9.3.2. Spostare risorse in seguito ad un fallimento
New in 1.0 is the concept of a migration threshold.
Simply define migration-threshold=N
for a resource and it will migrate to a new node after N failures. There is no threshold defined by default. To determine the resource’s current failure status and limits, use crm_mon --failcounts
.
By default, once the threshold has been reached, this node will no longer be allowed to run the failed resource until the administrator manually resets the resource’s failcount using crm_failcount
(after hopefully first fixing the failure’s cause). However it is possible to expire them by setting the resource’s failure-timeout
option.
So a setting of migration-threshold=2
and failure-timeout=60s
would cause the resource to move to a new node after 2 failures, and allow it to move back (depending on the stickiness and constraint scores) after one minute.

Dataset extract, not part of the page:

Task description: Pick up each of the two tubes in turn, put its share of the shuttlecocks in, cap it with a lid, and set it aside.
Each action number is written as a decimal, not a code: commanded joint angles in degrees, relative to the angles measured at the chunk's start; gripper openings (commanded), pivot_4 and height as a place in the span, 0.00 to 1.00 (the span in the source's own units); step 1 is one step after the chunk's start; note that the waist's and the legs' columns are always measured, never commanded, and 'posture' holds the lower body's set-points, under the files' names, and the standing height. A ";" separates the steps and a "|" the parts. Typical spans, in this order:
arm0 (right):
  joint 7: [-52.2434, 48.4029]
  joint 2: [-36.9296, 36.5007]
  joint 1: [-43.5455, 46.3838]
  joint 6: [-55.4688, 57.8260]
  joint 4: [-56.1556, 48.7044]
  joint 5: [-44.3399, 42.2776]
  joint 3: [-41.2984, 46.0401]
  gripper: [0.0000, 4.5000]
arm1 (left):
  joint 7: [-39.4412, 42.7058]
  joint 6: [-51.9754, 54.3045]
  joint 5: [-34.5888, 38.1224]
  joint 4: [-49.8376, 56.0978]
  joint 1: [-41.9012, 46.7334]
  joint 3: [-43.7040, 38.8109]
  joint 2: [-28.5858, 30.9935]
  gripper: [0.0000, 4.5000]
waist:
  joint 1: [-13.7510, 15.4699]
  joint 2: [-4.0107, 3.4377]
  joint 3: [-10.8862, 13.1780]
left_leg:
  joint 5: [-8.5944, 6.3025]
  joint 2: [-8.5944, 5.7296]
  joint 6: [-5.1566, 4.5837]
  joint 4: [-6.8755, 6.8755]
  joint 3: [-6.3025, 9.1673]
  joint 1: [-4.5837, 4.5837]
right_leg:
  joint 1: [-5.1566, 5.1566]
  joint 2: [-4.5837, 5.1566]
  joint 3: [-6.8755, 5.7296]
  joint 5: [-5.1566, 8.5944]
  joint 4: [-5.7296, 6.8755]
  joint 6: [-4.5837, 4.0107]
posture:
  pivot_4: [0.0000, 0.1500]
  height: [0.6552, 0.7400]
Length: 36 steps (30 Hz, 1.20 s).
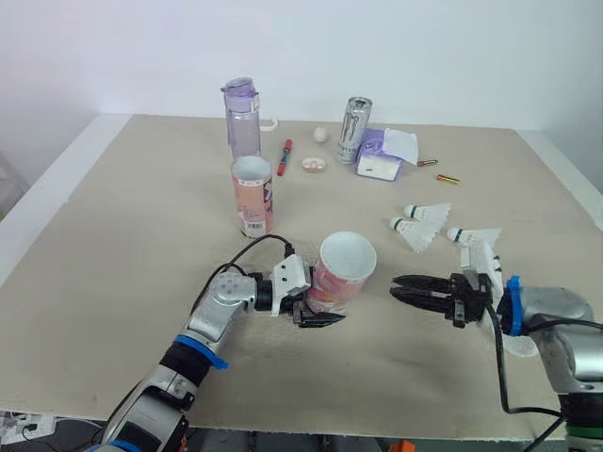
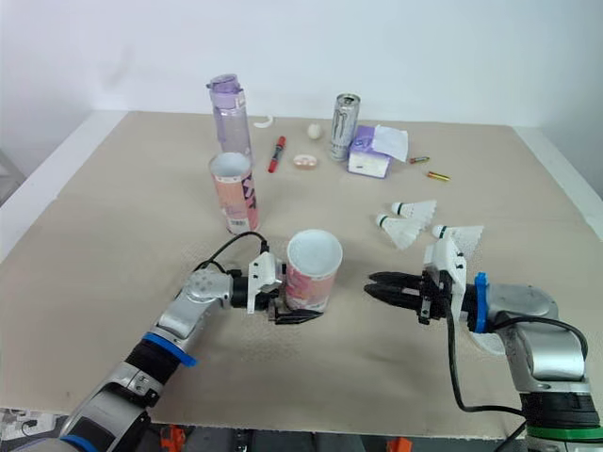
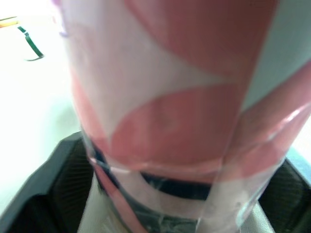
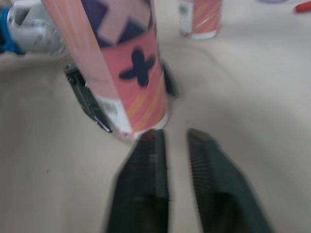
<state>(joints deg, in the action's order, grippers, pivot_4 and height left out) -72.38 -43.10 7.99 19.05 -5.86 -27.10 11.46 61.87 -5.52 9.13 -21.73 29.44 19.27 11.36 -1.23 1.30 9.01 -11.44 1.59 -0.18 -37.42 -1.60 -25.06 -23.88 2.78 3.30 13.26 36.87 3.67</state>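
A beige bench [image 1: 141, 235] is filling most of the frame. In the lower centre, the left tool [image 1: 325, 315] is clamping a pink patterned shuttlecock tube [image 1: 341, 273] near its base, one black finger on each side. The tube is leaning, with its open mouth facing up towards the camera. As far as its white inside is showing, it is looking empty. Just right of it, the right tool [image 1: 400, 285] is pointing at the tube's base. Its fingers are sitting a narrow gap apart and holding nothing.

A second pink tube [image 1: 252, 196] is standing upright in the centre left of the frame, also open at the top and uncapped. Three white shuttlecocks are lying on the bench at centre right, well apart from both tubes: one [image 1: 426, 213] higher up, one [image 1: 413, 234] just below it, and one [image 1: 476, 235] to the right, near the right tool's wrist.

So the task is looking barely started. The first tube is being held, but no shuttlecock is loaded, no lid is on, and nothing is set aside.

Some things are hard to make out. Whether the held tube's base is touching the bench or hanging just above it cannot be told. The bottoms of both tubes are hidden from above. No lid is clearly identifiable; a small round object [image 1: 314, 165] in the upper centre may be one. A purple water bottle [image 1: 241, 118], a drinks can [image 1: 354, 130] and a tissue pack [image 1: 386, 155] are standing along the upper edge.
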 commanded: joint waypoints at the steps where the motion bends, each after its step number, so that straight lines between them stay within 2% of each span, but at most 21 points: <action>1: -0.86 1.67 -0.28 -5.15 1.11 0.83 -2.10 0.61 | 1.08 -1.63 0.95 0.71 0.42 -1.46 0.44 1.00 | 0.04 0.03 0.02 | 0.00 0.01 0.00 0.00 0.02 -0.01 | 0.00 -0.03 0.00 0.01 0.00 0.00 | 1.00 1.00; 2: -1.04 2.20 -0.37 -5.97 1.49 1.07 -2.89 0.70 | 1.29 -1.76 1.15 1.06 0.38 -1.58 0.61 1.00 | 0.04 0.03 0.02 | 0.00 0.03 0.00 0.01 0.04 -0.01 | 0.02 -0.08 0.01 0.08 0.00 -0.01 | 1.00 1.00; 3: -1.15 2.58 -0.41 -6.86 1.93 1.30 -3.62 0.84 | 1.52 -1.91 1.29 1.41 0.32 -1.68 0.74 1.00 | 0.05 0.03 0.02 | -0.01 0.04 0.01 0.04 0.05 -0.02 | 0.01 -0.13 0.05 0.13 0.00 -0.02 | 1.00 1.00; 4: -1.37 2.80 -0.44 -7.47 2.23 1.39 -4.20 0.93 | 1.70 -1.95 1.38 1.70 0.24 -1.78 0.85 1.00 | 0.05 0.03 0.02 | -0.01 0.04 0.01 0.06 0.05 -0.03 | 0.00 -0.14 0.07 0.15 0.00 -0.01 | 1.00 1.00; 5: -1.66 3.09 -0.49 -8.30 2.46 1.55 -4.86 0.98 | 2.05 -1.83 1.64 2.24 0.10 -1.94 1.09 1.00 | 0.05 0.03 0.02 | -0.01 0.04 0.02 0.09 0.05 -0.03 | 0.00 -0.16 0.09 0.16 0.00 0.00 | 1.00 1.00; 11: -1.19 5.06 0.88 -10.10 3.62 1.87 -7.63 0.98 | 4.72 -0.48 3.48 6.77 -1.39 -3.10 3.93 1.00 | 0.05 0.03 0.02 | -0.07 0.05 0.10 0.12 0.09 -0.03 | 0.00 -0.20 0.12 0.08 0.02 0.11 | 1.00 1.00; 22: 2.87 11.46 3.82 -13.86 4.68 4.47 -13.05 0.98 | 8.75 8.44 11.41 19.84 -6.82 -7.55 12.37 1.00 | 0.04 0.03 0.03 | -0.07 0.20 0.11 0.07 0.09 0.01 | 0.00 -0.34 0.12 0.20 0.10 -0.08 | 1.00 1.00; 36: 6.28 17.02 7.32 -15.63 7.00 6.13 -16.77 0.98 | 8.92 9.31 13.05 24.18 -11.39 -10.86 18.19 1.00 | 0.04 0.03 0.03 | -0.06 0.24 0.11 0.03 0.06 0.03 | 0.00 -0.36 0.13 0.18 0.14 -0.12 | 1.00 1.00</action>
<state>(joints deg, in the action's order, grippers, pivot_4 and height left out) -66.45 -26.55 14.31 4.49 1.57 -20.97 -4.85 70.64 3.92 20.80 -0.25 18.22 10.01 28.88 -1.19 1.33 9.03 -11.51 1.83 -0.06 -37.39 -1.54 -25.02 -23.88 2.42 3.43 13.44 37.01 3.55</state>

There are two exceptions to the migration threshold concept; they occur when a resource either fails to start or fails to stop. Start failures cause the failcount to be set to INFINITY
and thus always cause the resource to move immediately.
I fallimenti in fase di stop sono leggermente differenti e cruciali. Se una risorsa fallisce lo stop e STONITH è abilitato, allora il cluster effettuerà un fence del nodo in modo da essere in grado di avviare la risorsa altrove. Se STONITH non è abilitato, allora il cluster non ha modo di continuare e non cercherà di avviare la risorsa altrove, ma continuerà a tentare di stopparla superato il failure timeout.